BEGIN Source data

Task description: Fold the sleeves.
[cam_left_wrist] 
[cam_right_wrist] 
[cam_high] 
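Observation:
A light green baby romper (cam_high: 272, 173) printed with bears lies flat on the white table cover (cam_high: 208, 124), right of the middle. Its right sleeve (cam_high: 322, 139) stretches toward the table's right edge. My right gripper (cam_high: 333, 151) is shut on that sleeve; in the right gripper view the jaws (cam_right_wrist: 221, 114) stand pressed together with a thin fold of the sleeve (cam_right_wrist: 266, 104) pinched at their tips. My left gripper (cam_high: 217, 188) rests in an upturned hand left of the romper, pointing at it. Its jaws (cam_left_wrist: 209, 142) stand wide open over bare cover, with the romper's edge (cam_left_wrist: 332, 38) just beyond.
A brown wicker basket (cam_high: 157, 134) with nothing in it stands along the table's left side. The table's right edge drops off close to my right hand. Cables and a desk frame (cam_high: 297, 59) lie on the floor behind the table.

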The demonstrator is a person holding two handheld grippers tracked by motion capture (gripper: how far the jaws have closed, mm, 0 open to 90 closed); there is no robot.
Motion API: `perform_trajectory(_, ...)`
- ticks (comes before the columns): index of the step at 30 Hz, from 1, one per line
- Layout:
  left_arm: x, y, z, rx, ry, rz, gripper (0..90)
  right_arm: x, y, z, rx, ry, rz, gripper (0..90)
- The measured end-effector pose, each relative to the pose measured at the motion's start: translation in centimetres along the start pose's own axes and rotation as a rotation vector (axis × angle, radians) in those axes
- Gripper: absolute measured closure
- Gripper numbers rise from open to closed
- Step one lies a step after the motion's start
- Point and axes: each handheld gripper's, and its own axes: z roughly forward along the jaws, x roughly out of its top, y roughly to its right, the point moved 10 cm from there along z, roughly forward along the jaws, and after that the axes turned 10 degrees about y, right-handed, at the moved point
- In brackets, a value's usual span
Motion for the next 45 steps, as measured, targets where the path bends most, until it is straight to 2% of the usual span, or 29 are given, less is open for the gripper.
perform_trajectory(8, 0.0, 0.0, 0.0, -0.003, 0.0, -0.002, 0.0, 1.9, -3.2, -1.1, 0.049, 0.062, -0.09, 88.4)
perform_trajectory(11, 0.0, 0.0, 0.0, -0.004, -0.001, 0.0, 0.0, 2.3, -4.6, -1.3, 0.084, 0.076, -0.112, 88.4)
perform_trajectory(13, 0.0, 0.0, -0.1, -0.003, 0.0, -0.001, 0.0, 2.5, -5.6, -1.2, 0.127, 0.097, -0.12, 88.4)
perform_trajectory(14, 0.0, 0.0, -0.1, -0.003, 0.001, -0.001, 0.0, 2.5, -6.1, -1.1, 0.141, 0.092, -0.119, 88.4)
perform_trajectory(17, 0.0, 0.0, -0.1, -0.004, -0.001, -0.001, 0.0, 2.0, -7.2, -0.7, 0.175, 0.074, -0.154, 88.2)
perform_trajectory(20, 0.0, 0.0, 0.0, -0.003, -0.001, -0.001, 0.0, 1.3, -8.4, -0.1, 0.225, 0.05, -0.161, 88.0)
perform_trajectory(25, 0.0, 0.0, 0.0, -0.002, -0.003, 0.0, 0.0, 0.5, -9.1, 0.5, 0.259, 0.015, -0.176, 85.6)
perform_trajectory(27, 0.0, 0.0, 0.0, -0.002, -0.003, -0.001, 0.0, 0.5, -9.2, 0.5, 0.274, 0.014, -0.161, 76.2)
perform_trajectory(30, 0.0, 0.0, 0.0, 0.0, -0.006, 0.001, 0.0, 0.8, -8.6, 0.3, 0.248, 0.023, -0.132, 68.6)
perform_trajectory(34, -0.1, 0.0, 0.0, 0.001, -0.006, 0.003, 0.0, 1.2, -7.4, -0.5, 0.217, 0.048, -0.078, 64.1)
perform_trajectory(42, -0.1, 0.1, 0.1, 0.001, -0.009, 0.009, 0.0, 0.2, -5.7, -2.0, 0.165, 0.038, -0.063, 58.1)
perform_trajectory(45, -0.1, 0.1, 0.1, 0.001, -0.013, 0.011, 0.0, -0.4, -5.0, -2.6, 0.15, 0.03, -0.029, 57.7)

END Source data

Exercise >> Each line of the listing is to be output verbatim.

Output for this task >>
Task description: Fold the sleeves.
[cam_left_wrist] 
[cam_right_wrist] 
[cam_high] 
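Observation:
A light green baby romper (cam_high: 272, 173) printed with bears lies flat on the white table cover (cam_high: 208, 124), right of the middle. Its right sleeve (cam_high: 322, 139) stretches toward the table's right edge. My right gripper (cam_high: 333, 151) is shut on that sleeve; in the right gripper view the jaws (cam_right_wrist: 221, 114) stand pressed together with a thin fold of the sleeve (cam_right_wrist: 266, 104) pinched at their tips. My left gripper (cam_high: 217, 188) rests in an upturned hand left of the romper, pointing at it. Its jaws (cam_left_wrist: 209, 142) stand wide open over bare cover, with the romper's edge (cam_left_wrist: 332, 38) just beyond.
A brown wicker basket (cam_high: 157, 134) with nothing in it stands along the table's left side. The table's right edge drops off close to my right hand. Cables and a desk frame (cam_high: 297, 59) lie on the floor behind the table.
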
The demonstrator is a person holding two handheld grippers tracked by motion capture (gripper: how far the jaws have closed, mm, 0 open to 90 closed); there is no robot.
Motion API: `perform_trajectory(_, ...)`
- ticks (comes before the columns): index of the step at 30 Hz, from 1, one per line
- Layout:
  left_arm: x, y, z, rx, ry, rz, gripper (0..90)
  right_arm: x, y, z, rx, ry, rz, gripper (0..90)
- The measured end-effector pose, each relative to the pose measured at the motion's start: translation in centimetres along the start pose's own axes and rotation as a rotation vector (axis × angle, radians) in those axes
- Gripper: absolute measured closure
- Gripper numbers rise from open to closed
- Step one lies a step after the motion's start
- Point and axes: each handheld gripper's, and its own axes: z roughly forward along the jaws, x roughly out of its top, y roughly to its right, the point moved 10 cm from there along z, roughly forward along the jaws, and after that the axes turned 10 degrees about y, right-handed, at the moved point
- In brackets, a value's usual span
Motion for the next 45 steps, as measured, targets where the path bends most, until it is straight to 2% of the usual span, or 29 are given, less is open for the gripper.
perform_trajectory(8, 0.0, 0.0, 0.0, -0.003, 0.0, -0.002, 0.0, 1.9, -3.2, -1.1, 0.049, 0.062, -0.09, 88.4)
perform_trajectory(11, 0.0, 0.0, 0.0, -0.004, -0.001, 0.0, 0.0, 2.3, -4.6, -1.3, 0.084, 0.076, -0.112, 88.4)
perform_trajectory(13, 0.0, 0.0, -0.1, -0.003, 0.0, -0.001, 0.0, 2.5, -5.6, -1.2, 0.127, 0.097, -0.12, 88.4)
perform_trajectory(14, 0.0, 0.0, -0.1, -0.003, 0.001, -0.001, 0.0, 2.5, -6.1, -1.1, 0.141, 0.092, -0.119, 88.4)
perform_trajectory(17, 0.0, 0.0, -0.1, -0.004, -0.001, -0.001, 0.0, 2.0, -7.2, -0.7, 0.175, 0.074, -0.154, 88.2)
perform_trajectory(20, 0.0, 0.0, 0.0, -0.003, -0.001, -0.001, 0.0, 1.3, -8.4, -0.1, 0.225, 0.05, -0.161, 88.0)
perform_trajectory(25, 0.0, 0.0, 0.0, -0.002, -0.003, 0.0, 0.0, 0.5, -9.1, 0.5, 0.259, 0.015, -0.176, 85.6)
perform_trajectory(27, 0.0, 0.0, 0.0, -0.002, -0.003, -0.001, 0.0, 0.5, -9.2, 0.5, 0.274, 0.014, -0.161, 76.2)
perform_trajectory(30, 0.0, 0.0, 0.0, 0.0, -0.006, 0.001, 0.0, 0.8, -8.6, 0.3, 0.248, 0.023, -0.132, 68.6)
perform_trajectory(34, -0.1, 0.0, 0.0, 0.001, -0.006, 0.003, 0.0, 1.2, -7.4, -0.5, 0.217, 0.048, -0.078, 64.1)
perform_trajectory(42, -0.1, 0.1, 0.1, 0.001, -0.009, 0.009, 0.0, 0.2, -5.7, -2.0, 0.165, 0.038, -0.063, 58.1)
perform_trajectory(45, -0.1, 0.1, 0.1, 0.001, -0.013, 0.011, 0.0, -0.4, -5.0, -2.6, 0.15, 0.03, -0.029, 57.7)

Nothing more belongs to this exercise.